In trying to excuse his behavior it was put forward that, as a young boy, Chapman was "very sensitive and that his parents' anger towards each other intruded upon his normal development. He retreated from a very early age into a fantasy world." In his first explanation after his arrest, recorded by his lawyer, Chapman started off saying "I think I have some problems, and I don't know what some of them are." He went on to explain that he felt the main problem was he'd been too sensitive all his life, that he'd pent up all his aggression, that he often felt treated disrespectfully or carelessly, and would worry or feel haunted or confused by things people had done perhaps years previously.

Chapman was a fan of The Beatles, particularly Lennon, but later, after becoming a Christian, was reportedly angered by Lennon's infamous 1966 remark that The Beatles were "more popular than Jesus". The comment had not been taken offhandedly by many in the South and there were demonstrations, album burnings, boycotts, and projectile throwing. Some members of Chapman's prayer group at Columbia High sang a twisted version of Imagine referring to Lennon being dead. Chapman's childhood friend Miles McManushe recalls him referring to the song as "communist". Jan Reeves, sister of one of Chapman's best friends, reports that Chapman "seemed really angry toward John Lennon, and he kept saying he could not understand why John Lennon had said it. According to Mark, there should be nobody more popular than the Lord Jesus Christ. He said it was blasphemy."

Chapman had also read in a library book (John Lennon: One Day at a Time by Anthony Fawcett) about Lennon's life in New York. "He was angry that Lennon would preach love and peace but yet have millions ," according to his wife Gloria. Chapman later said that "He told us to imagine no possessions, and there he was, with millions of dollars and yachts and farms and country estates, laughing at people like me who had believed the lies and bought the records and built a big part of their lives around his music."

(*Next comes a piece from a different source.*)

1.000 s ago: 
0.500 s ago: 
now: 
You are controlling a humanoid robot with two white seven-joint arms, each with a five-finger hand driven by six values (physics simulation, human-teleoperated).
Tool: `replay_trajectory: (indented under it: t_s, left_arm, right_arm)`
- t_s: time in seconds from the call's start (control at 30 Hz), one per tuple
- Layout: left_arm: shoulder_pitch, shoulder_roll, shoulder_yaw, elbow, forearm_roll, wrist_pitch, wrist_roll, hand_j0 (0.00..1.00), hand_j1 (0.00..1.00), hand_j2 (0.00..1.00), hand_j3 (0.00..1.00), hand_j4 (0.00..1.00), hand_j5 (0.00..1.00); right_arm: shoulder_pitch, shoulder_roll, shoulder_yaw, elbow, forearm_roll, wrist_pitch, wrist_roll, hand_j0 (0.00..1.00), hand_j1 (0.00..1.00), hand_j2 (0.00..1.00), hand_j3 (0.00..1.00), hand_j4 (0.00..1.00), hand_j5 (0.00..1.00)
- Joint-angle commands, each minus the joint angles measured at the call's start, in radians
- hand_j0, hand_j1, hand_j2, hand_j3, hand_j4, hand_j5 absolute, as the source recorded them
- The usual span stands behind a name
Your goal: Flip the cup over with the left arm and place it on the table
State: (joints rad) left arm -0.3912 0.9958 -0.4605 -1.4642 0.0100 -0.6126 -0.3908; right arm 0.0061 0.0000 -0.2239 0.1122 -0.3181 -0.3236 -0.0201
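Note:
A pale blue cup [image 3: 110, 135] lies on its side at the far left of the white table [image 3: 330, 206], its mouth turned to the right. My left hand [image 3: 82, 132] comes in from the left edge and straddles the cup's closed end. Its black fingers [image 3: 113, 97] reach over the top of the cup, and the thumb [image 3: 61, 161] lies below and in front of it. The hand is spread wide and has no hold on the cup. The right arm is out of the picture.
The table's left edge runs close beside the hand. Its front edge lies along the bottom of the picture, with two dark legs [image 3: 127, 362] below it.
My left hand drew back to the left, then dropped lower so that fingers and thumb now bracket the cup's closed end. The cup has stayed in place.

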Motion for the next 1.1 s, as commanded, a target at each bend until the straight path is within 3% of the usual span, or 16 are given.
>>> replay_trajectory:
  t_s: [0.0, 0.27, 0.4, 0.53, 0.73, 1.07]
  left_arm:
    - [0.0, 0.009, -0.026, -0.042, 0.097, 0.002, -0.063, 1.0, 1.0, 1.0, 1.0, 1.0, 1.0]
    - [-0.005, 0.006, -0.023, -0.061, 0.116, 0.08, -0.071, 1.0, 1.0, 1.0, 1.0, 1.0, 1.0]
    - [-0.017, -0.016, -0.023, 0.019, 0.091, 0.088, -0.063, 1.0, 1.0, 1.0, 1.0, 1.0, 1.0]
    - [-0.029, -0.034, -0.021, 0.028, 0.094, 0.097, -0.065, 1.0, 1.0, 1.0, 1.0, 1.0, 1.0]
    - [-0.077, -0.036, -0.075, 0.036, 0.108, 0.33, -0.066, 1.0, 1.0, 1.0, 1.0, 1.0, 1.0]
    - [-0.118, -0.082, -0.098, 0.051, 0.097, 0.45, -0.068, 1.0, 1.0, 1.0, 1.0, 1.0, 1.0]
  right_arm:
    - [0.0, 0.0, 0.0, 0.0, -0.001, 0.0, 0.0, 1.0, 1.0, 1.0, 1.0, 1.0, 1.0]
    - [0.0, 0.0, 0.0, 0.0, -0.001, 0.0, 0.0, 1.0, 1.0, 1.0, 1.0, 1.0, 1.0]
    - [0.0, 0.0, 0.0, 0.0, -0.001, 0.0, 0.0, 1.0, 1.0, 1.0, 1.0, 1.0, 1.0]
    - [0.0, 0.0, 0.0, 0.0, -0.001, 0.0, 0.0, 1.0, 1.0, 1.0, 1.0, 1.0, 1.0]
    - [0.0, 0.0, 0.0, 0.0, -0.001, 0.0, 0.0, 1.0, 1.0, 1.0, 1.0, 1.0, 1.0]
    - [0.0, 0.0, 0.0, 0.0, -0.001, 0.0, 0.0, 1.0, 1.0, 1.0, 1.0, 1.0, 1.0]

Chapman has said that after converting to Christianity he "never again disbelieved in the Lord or Christ or in the fact that I knew him and could of course talk to him any time I wanted to and get back into a deeper relationship with him". He remained within the denomination of Presbyterianism. Links have been drawn between Chapman's psychological disturbance and his perception that he was being tempted by Satan, and able to be saved from sinful human nature through praying to God. Chapman says that in the weeks prior to the murder, the message Thou Shalt Not Kill flashed on the TV at him, and was also on a wall hanging put up by his wife in their apartment. On the night before the murder, Chapman and his wife discussed getting help with his problems by first working on his relationship with God.

At some point, Chapman had become obsessed with the novel The Catcher in the Rye after rereading it for the first time since high school. He was particularly influenced by protagonist Holden Caulfield's polemics against "phoniness" in society, and the need to protect people, especially children. He was holding a copy of the book when he murdered Lennon, in which he had written "This is my statement." After his arrest, he wrote a letter to the media urging everyone to read the "extraordinary book" that may "help many to understand what has happened." When asked if he wanted to address the court at his sentencing, Chapman read a passage from The Catcher in the Rye that describes Holden Caulfield's fantasy of being on the edge of a cliff and having to catch all children from falling. A psychiatrist at the sentencing, Daniel Schwartz, said that Chapman wanted to kill Lennon because he viewed him as a "phony." Chapman later said that he thought the murder would turn him into a Holden Caulfield, a "quasi-savior" and "guardian angel."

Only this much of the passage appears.